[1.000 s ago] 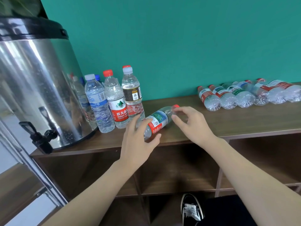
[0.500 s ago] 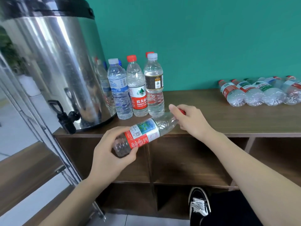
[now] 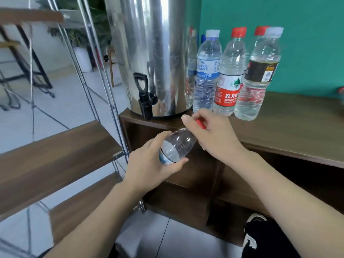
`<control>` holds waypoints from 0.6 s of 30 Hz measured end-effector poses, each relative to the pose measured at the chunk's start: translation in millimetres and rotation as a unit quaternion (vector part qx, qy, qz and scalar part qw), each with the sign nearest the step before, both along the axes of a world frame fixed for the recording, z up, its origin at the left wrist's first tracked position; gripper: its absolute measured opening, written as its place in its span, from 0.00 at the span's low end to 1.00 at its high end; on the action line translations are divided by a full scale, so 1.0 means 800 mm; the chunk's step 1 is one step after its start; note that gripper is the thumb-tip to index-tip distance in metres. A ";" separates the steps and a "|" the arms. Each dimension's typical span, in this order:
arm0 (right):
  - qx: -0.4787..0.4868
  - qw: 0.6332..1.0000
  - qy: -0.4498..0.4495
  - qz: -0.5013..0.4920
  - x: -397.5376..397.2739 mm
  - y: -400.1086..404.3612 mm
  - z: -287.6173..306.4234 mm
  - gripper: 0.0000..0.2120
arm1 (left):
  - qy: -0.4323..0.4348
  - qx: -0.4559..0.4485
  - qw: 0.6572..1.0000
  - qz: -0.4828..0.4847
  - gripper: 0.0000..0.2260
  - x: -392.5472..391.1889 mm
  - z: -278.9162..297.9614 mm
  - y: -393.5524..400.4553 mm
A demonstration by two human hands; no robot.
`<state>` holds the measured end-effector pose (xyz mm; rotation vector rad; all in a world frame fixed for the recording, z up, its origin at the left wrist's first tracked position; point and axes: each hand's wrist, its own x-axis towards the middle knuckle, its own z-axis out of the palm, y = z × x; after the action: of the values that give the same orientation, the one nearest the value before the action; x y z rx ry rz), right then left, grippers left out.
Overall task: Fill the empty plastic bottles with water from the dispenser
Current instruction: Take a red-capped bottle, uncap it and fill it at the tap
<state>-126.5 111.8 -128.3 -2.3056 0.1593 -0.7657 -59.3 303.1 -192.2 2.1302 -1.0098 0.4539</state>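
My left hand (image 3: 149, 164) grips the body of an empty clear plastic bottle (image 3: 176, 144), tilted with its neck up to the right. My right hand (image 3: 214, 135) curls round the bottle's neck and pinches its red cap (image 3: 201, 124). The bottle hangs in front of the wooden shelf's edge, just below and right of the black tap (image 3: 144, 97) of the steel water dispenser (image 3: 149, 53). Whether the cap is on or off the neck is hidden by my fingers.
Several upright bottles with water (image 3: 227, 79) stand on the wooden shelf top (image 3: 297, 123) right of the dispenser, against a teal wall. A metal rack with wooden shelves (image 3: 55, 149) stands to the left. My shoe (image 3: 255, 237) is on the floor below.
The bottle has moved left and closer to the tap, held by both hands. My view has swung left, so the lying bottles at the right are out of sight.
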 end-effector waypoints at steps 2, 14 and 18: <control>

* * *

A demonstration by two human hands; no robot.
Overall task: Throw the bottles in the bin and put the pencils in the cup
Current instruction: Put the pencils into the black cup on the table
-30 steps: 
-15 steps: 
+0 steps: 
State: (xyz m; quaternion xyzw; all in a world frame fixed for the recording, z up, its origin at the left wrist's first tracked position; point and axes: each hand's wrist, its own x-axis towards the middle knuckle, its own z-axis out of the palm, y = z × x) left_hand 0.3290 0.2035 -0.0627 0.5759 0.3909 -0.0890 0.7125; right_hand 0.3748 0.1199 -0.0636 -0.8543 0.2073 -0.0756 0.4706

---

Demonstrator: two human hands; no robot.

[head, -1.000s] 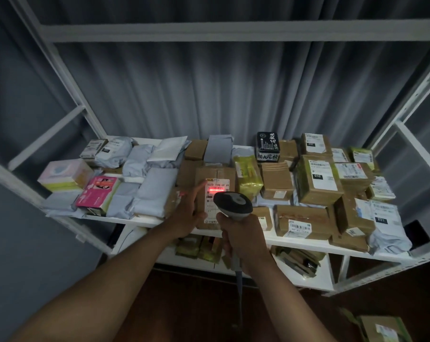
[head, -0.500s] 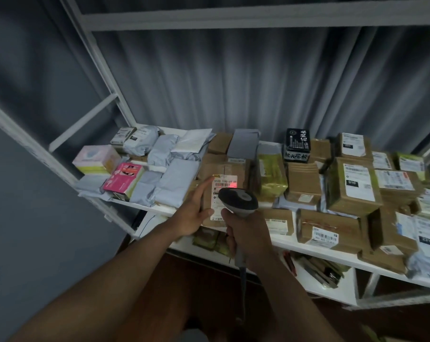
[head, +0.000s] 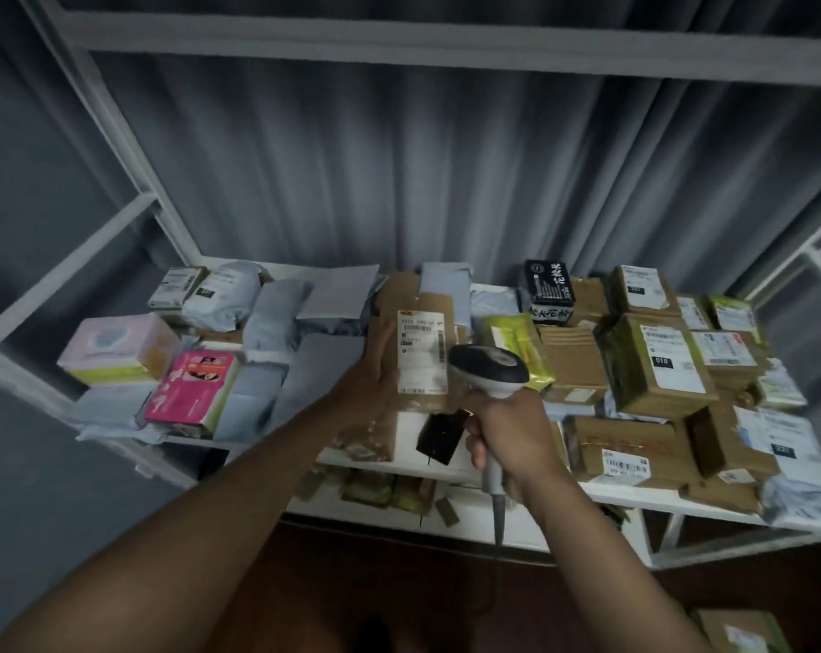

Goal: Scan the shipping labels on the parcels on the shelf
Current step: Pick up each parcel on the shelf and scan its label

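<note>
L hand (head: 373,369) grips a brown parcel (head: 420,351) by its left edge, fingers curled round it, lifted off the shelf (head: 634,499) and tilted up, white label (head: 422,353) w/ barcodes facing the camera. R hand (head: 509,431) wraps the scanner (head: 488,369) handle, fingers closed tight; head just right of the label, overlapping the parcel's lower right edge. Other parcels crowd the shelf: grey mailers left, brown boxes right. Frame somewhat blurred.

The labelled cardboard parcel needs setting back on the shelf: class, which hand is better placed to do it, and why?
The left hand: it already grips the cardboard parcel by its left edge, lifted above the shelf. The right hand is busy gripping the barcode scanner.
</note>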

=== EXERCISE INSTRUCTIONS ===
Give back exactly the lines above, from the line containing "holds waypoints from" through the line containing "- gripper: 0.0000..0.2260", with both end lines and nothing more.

=== YOUR RESPONSE ===
`<control>` holds waypoints from 0.6 s of 30 Hz measured end-effector poses, each relative to the pose measured at the chunk's start: translation in millimetres and rotation as a unit quaternion (vector part qx, qy, qz and scalar part qw), each with the sign nearest the step before, both along the axes of a world frame fixed for the recording, z up, its origin at the left wrist's first tracked position; gripper: its absolute measured opening, written as its place in its span, from 0.00 at the span's low end to 1.00 at its high end; on the action line translations are divided by a full scale, so 1.0 means 800 mm; the chunk's step 1 is one step after its start; note that gripper is the thumb-tip to index-tip distance in metres. A ";" separates the steps and a "|" the arms. Each dimension's typical span, in this order:
arm0 (right):
  - qx: -0.4787..0.4868
  - qw: 0.6332..1.0000
  - qy: -0.4498..0.4495
  - qz: -0.5013..0.4920
  - x: -397.5376..397.2739 mm
  - y: -400.1086..404.3612 mm
  - z: -287.6173..306.4234 mm
  - gripper: 0.0000..0.2120
arm1 (left):
  - qy: -0.4323..0.4348
  - qx: -0.4559..0.4485
  - qw: 0.6572..1.0000
  - qz: -0.4828..0.4847
  - gripper: 0.0000..0.2260

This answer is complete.